CS:  How does that tech affect the setting, plot, society, and characters?

LN:  All those aspects are interwoven, continuously playing off one another. One of the challenges of developing a story is to continually weigh the effect of the available technologies, while keeping in mind that the characters are part of this story world, so they’ll be making specific assumptions based on this world they know—assumptions about uninterrupted communications, for instance, or the certainty of surveillance. So technology is part of the setting, and the setting is integrated with plot, society, and characters.

CS:  What kind of research do you have to do to prepare for a tech novel?

LN: I try to read widely, if shallowly, all the time—essentially keeping an eye on what is going on in research and development. And I’ll read a little more deeply when my interest is sparked. I keep bookmarks and save articles. So by the time I begin to develop a story idea, I’ve got ideas of the sort of tech I want to include. Then I’ll usually do some deeper background reading. But I don’t do a lot of preliminary research. Instead, as I write, I’ll leave myself notes along the way on things I need to look into later. And of course, I’m still reading articles during the writing process and many times that’s led to the discovery of critical ideas and concepts that get integrated into the developing story.

CS:  How realistic is this tech and how soon might we see it?

LN:  A lot of the technology in the Red trilogy is based on tech under development now. For example, while the details of the brain-computer interface I use in the story are completely made up, BCIs are being researched and experimental systems do exist. What’s fascinating to me is the way advances in one field generate advances in others. For example, imagine a combat exoskeleton that, instead of responding to a user’s movement, anticipates it through a brain-computer interface that in turn relies on narrow AI to interpret the user’s intention.

My forthcoming novel, The Last Good Man, plays heavily on the idea of autonomous robotics—something we’re seeing more of with every passing day.

CS:  What’s the status of the Red series?

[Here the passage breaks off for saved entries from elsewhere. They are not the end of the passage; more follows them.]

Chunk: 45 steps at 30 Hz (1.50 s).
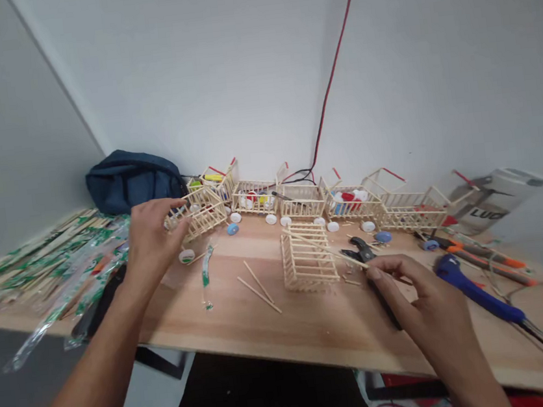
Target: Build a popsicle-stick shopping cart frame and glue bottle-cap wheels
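My right hand (pixel 414 298) pinches a thin wooden stick (pixel 325 246), which points left across a stick-built basket frame (pixel 310 264) on the table. My left hand (pixel 154 233) is raised at the left, thumb and fingers apart, in front of a small wooden stick cart (pixel 204 214); whether it touches the cart I cannot tell. Two loose sticks (pixel 259 293) lie between my hands. Black-handled cutters (pixel 371 264) rest beside the basket frame, partly behind my right hand.
More stick carts with wheels (pixel 301 201) line the wall. A blue bag (pixel 134 180) and plastic-wrapped sticks (pixel 38 263) are at the left. A blue-handled tool (pixel 477 291) with a cord, orange-handled tools (pixel 494 263) and a paper bag (pixel 494 201) lie at the right.
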Tool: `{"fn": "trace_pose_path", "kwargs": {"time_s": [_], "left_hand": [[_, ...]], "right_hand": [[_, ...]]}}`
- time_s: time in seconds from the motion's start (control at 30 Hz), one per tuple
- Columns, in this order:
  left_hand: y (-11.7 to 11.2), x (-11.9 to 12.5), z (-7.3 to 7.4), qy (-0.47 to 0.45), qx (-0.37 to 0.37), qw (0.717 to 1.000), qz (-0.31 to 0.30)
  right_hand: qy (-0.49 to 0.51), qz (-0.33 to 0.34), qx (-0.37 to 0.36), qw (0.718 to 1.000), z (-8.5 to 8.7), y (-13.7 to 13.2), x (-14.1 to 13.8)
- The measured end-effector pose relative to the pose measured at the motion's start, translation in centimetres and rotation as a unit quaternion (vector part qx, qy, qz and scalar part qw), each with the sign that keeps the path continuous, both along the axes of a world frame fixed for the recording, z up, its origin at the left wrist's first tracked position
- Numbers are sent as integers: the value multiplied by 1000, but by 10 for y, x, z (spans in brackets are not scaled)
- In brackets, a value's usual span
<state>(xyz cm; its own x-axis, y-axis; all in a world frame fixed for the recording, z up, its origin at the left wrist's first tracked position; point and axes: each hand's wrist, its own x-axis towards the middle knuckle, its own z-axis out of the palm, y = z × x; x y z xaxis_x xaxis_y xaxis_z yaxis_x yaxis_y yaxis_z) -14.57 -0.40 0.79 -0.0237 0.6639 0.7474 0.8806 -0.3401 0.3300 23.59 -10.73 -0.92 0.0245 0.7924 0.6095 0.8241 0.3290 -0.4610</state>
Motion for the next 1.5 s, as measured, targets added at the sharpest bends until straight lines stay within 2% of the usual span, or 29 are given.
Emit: {"fn": "trace_pose_path", "kwargs": {"time_s": [0.07,0.2,0.33,0.4,0.53,0.67,0.77,0.87,0.97,1.1,1.27,1.43,1.5], "left_hand": [[15,-10,-7,32,-50,998,-20],[34,-14,-22,46,-71,996,15],[33,-17,-20,17,-80,997,15],[26,-21,-15,-29,-74,997,6],[6,-29,-9,-86,-58,994,18],[-10,-29,-13,-180,-34,983,4],[-22,-20,-16,-273,18,962,-19],[-35,-6,-19,-314,87,945,-36],[-46,8,-23,-329,119,936,-46],[-54,19,-29,-359,135,923,-43],[-56,20,-35,-371,133,918,-38],[-55,17,-40,-368,133,920,-34],[-55,16,-42,-337,131,932,-29]], "right_hand": [[10,-13,1,1000,5,4,-12],[63,-9,-1,998,12,14,-37],[160,10,-24,987,15,21,-61],[236,34,-54,970,16,22,-74],[389,122,-126,905,15,19,-105],[502,201,-178,822,2,14,-139],[584,202,-239,749,-14,13,-162],[623,179,-262,715,-24,16,-179],[623,183,-256,716,-27,19,-189],[581,195,-242,752,-30,22,-194],[533,190,-230,792,-35,26,-193],[524,187,-231,798,-38,28,-192],[524,187,-225,800,-39,28,-193]]}}
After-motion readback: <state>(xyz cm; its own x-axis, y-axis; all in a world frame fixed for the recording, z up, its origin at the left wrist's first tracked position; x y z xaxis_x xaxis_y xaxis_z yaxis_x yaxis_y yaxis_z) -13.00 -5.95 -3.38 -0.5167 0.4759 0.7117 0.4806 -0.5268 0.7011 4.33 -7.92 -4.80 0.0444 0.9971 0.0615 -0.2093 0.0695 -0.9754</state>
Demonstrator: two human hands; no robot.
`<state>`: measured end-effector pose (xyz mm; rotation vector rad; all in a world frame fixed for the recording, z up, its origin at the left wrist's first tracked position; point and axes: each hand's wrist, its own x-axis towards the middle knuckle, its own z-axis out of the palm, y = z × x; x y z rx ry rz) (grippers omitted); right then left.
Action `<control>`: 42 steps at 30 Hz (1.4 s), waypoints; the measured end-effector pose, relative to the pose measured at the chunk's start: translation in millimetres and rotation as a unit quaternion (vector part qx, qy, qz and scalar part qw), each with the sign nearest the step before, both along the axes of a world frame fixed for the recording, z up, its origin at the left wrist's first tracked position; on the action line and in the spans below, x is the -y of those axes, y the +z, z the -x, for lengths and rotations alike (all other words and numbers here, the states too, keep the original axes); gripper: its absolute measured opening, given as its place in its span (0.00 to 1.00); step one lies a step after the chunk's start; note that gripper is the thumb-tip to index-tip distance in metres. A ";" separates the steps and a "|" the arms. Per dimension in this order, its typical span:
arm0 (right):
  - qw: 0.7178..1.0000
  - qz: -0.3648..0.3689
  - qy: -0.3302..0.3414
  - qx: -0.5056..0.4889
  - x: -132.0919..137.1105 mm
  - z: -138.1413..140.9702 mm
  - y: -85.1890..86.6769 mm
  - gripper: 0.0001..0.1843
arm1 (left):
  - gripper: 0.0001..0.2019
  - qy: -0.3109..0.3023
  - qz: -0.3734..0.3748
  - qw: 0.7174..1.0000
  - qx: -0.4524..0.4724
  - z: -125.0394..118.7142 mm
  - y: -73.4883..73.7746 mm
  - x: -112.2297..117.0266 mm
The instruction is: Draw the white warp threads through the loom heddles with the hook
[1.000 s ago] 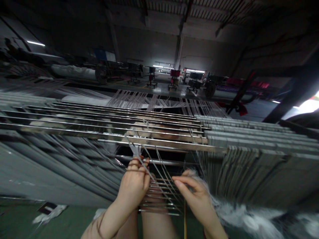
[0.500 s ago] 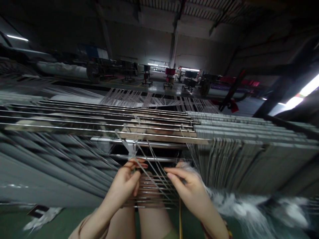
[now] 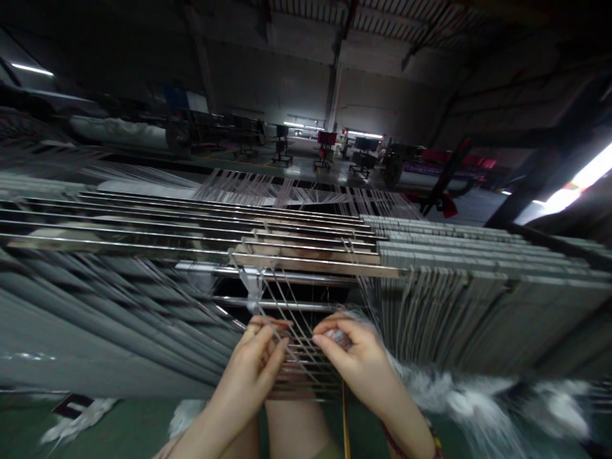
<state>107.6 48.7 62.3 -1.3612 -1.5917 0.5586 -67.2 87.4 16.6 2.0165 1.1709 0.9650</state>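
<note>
i judge step: handling strands; left hand loosely curled, right hand near-pinched, holds unclear; next needs light touch.

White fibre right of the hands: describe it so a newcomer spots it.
Find the bank of grey strands on the picture's right. Below it, down and right from the right hand, spreads the white fibre. It's loose and fluffy, unlike the straight strands above.

It's dim in here, the far wall split by a pillar below a slatted ceiling. Fluorescent tubes glow at the back over a shiny floor, and stronger white light slants across the right.
</note>
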 end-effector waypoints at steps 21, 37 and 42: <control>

LN:  The trilogy concluded with the publication of Going Dark, but I’ve written an additional short story set in the same world. That will be part of Titan Books’ forthcoming anthology Infinite Stars.

CS:  What was the inspiration for the Dismay character?

LN: A whim, nothing more! Dismay is a demon of violent nature and the protagonist of my Puzzlelands duology. He came about after I took a long hiatus from writing. When I finally resolved to try another novel, part of the deal I made with myself was to start with something completely different from what I’d done before—and a handsome demon who can transform at will into a puff of smoke certainly qualified.

CS:  What’s the status of the Puzzleland series?

LN:  I had a lot of fun writing those two books. Both are very short novels, violent and darkly humorous—and I would have been happy to write a few more in the series. But they never found their audience so I eventually returned to writing science fiction. The two novels together make a complete story, so right now I don’t anticipate adding more to the series.

CS:  Same question for the Succession series?

LN:  My first four novels comprise the Nanotech Succession, all originally published in the 1990s. I returned to this story world in 2012 with the publication of short story “Nahiku West” which became runner-up for the Theodore Sturgeon Memorial Award.

Recently, I’ve outlined two novels in the Nanotech Succession story world, though I’m still debating whether or not to go ahead with either of them. In part it’s a marketing question. I’m not a fast writer, and a novel is a big commitment for me. But I hope to do at least one, before too much longer.

CS:  What type of tech is in “Last Good Man”?

LN:  The setting in this novel is the imminent future, so the technologies are advanced versions of tech that’s in existence now—universal communications, increasingly reliable and clever artificial intelligence, autonomous systems ranging from analysis to robotics and including autonomous weaponry. The Last Good Man is a thriller based around the idea that warfare is becoming ever more automated.

 

CS:  Will “Last Good Man” be a series?

LN:  No. The Last Good Man is a stand-alone novel. It tells a complete story in itself. It’s possible I might return to this story world, but if so, it would be a related novel and not a sequel.

CS:  Describe the writing process for Jonathan Strahan’s Infinity anthology.

LN:  Jonathan was looking for stories that speculated on how a permanent presence in space might actually be achieved—which struck me as a tall order for a short story.

I considered and discarded many ideas over at least a nine-month period. The deadline was approaching, and still nothing felt right. Then, as I was watching an NFL football game, I was struck by the thought that there is a lot of money in professional sports—and money is what it takes to get into space. “Attitude” evolved from that observation.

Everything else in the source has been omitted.